In the 2000s-2010s there was a fungus spreading that threatened to destroy Cavendish banana plantations simply because banana varieties are kept by making cuttings off existing plants, thus having no variation and essentially cloning one original plant. Since the fungus is proven to be capable of infecting one Cavendish tree then it can infect any tree descended from that same variety.
 
As one moves through the stages of Boomerhood on the way to Enlightenment, TILs start to fit together into a single, Buddhist-like jigsaw puzzle of the world and all its complexity.

The only advice my grandfather ever gave me that made sense was: "You can't drink it all. They just keep making more."
And so, after doing some back of the envelope calculations, I gave up alcohol about 40 years ago.

My other life-changing lesson at university came from experiment and experience, viz. Oreos are not only the world's worst biscuit (US: "cookie"), but they are useless.

If you bite the ends off a Tim Tam (the Emperor and Swiss army knife of biscuits), you can use them like a chocolate straw to suck vodka or Benedictine (my old friend, bless its pointed little head) out of a bowl.
Can you do that with Oreos? Elegantly?

After seeking advice from my wife, a lawyer at the time, I surmised that the difference in popularity between Oreos and Tim Tams must be connected to the statute of limitations on fraud in our respective bastions of democracy. In Australia there is no limitation. But with no internet to enlighten me I was lost; I needed one more piece of information to finish my puzzle.

Hallelujah!

TIL that the basic statute of limitations for fraud in California is three years, and four for felony fraud! The clock doesn't start clicking until the victim realizes that fraud has been perpetrated on them.

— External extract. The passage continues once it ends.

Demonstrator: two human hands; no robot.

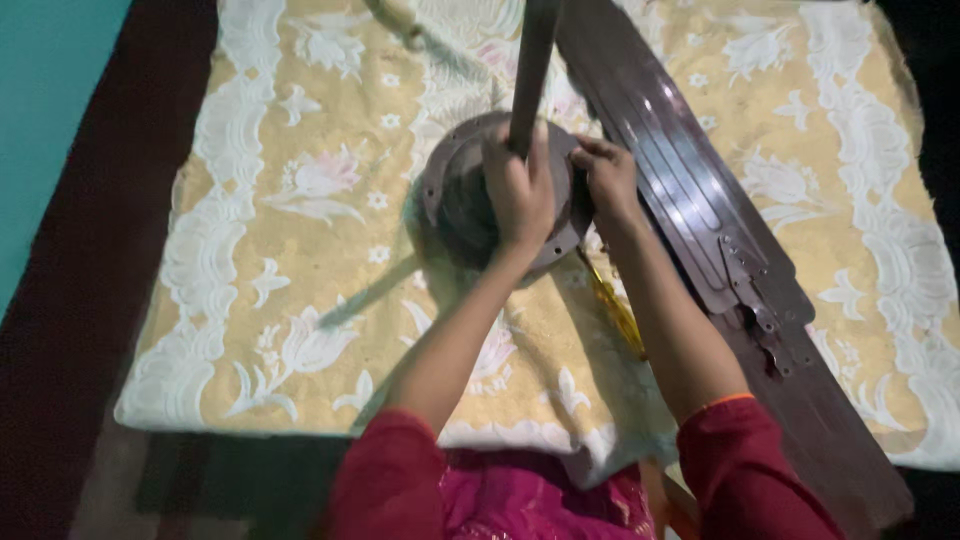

I thought I'd found the final piece of the jigsaw I was missing. But I forgot one important fact.
The USA is not a Oneness.

I hope that there is somebody here who can enlighten me regarding the variations in limitations across the other 49 states of that fractured, seemingly deluded, and allegedly fraud-prone republic.

Om, nom, nom.
 
If you bite the ends off a Tim Tam (the Emperor and Swiss army knife of biscuits), you can use them like a chocolate straw to suck vodka or Benedictine (my old friend, bless its pointed little head) out of a bowl.
Can you do that with Oreos? Elegantly?
That Oreos prevent one from performing (or even attempting) such a thing might in some circles be counted as a mark in their favor.